▶ [Exercise details]
Reproduce the lines below verbatim. Pictures are to be omitted.

▶ [Information provided]
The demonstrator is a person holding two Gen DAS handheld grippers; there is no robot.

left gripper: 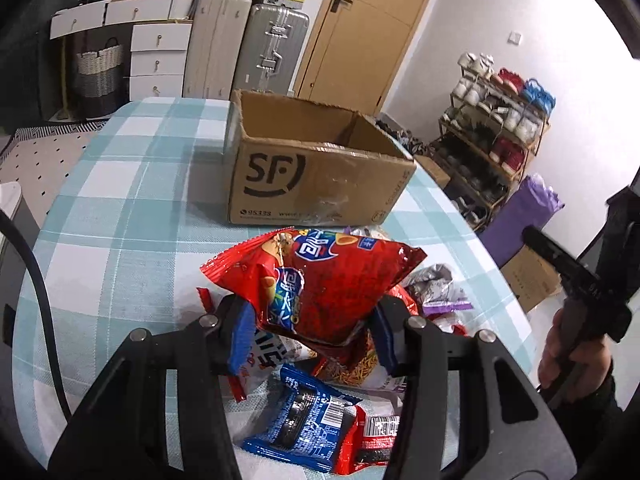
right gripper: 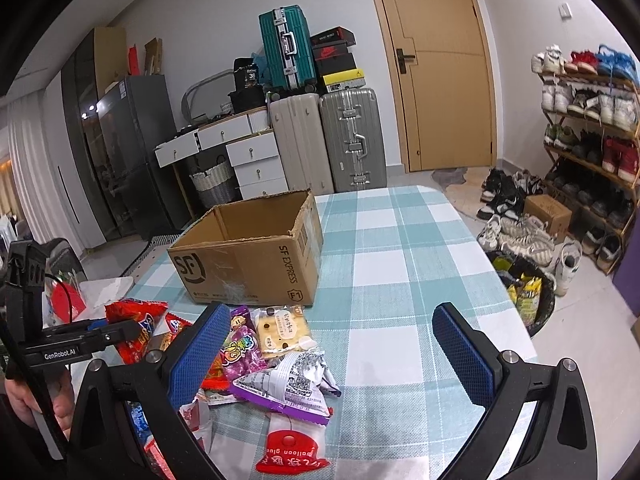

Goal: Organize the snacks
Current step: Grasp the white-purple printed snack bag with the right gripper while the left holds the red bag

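Red snack bag (left gripper: 320,280) pinched in left tongs (left gripper: 310,332), seemingly lifted.

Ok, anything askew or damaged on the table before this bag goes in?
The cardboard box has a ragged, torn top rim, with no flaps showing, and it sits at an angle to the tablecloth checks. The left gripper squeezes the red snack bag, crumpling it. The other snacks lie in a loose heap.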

▶ [Your response]
The demonstrator is a person holding two Gen DAS handheld grippers; there is no robot.

left gripper: 
right gripper: 

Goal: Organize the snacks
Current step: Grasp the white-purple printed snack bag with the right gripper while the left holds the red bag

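Red snack bag (left gripper: 320,280) pinched in left tongs (left gripper: 310,332), seemingly lifted.

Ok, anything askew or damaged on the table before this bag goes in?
The cardboard box has a ragged, torn top rim, with no flaps showing, and it sits at an angle to the tablecloth checks. The left gripper squeezes the red snack bag, crumpling it. The other snacks lie in a loose heap.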

Nothing more is needed for this exercise.